Questions raised over scope of board of inquiry into Lehrmann trial

| Claire Fenwicke

Chief Minister Andrew Barr and Attorney-General Shane Rattenbury said the board of inquiry into the Lehrmann case was expected to be completed by 30 June 2023. Photo: Claire Fenwicke.

The role the ACT Government and the Attorney-General played in the handling of R v Lehrmann could be examined as part of a board of inquiry announced earlier today (21 December).

Both the Canberra Liberals and police union have pointed out the government’s announcement didn’t include alleged actions by the current government as part of the “specific elements” of the inquiry.

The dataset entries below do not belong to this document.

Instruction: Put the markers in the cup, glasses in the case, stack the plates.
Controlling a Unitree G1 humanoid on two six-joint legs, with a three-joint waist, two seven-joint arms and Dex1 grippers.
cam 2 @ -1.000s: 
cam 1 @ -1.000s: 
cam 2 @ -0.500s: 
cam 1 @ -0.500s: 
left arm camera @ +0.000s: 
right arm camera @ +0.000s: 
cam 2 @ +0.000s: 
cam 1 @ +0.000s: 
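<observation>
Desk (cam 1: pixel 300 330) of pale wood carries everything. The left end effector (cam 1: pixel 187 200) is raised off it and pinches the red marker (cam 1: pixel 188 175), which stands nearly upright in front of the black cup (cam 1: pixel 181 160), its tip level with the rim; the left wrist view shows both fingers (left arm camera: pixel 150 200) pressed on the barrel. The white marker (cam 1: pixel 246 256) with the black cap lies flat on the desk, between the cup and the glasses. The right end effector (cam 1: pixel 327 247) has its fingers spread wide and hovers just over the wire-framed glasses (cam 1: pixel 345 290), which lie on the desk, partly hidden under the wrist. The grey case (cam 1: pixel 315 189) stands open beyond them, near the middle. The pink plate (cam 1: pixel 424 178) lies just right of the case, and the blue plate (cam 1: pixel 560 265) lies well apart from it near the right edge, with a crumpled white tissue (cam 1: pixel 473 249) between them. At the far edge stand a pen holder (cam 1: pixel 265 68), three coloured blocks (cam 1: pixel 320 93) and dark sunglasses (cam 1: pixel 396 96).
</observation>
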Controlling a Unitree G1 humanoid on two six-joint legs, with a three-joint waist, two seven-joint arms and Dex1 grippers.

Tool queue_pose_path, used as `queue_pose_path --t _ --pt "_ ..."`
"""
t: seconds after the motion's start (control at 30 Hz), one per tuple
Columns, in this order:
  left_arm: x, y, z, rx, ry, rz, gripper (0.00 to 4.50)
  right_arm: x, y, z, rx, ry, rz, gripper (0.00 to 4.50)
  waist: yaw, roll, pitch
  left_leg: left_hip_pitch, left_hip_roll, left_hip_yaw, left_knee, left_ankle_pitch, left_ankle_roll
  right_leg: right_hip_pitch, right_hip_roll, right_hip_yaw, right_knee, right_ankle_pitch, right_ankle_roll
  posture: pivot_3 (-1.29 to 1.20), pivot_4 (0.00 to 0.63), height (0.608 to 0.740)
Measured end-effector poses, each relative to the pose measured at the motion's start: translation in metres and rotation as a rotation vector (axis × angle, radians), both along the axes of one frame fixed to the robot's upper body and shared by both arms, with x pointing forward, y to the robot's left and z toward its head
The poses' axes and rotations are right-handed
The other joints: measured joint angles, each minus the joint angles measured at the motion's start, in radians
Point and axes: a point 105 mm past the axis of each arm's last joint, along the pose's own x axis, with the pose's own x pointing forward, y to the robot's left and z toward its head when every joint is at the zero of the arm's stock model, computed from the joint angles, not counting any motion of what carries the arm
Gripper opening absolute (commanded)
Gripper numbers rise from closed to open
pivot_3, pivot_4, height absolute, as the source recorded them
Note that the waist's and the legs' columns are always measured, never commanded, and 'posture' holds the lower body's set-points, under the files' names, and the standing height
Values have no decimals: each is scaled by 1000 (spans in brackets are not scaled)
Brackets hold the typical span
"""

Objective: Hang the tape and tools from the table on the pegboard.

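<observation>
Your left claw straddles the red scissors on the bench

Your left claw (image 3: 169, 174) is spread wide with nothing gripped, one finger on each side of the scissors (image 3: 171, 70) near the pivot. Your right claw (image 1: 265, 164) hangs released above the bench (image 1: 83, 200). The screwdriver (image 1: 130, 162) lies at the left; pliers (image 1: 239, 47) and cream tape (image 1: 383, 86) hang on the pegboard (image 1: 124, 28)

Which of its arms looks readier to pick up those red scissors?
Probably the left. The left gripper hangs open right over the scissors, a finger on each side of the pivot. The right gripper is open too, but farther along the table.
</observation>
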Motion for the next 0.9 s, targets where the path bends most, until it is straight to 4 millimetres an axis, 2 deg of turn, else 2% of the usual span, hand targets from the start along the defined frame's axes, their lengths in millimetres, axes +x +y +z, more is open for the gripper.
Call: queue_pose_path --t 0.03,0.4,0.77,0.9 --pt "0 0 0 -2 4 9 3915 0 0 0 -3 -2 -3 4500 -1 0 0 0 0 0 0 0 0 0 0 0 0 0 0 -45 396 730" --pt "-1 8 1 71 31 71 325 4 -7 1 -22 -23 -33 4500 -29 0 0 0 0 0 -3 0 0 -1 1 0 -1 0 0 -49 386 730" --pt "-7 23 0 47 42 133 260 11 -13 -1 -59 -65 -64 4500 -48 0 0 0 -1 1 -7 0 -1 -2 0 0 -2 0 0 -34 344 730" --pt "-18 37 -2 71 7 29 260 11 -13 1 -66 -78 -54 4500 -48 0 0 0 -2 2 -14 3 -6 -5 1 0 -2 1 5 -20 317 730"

Opposition Leader Elizabeth Lee said she had been approached by a number of people concerned about Attorney-General Shane Rattenbury’s possible involvement.

“We know that there have been some serious concerns raised by police, by the legal profession and the broader public about the way the proposed reforms to the Evidence Act have come about, and that’s clearly not within what the government has put forward as part of the terms of reference,” she said.

“It is concerning that the ACT Government’s press release talked about several issues but did not mention the very, very serious allegation of political interference that has been raised.

“The Chief Minister must ensure the public, including the legal profession, that he is taking this matter very seriously, including the concerns that have been raised about the potential issues surrounding the Attorney-General’s involvement in this matter.”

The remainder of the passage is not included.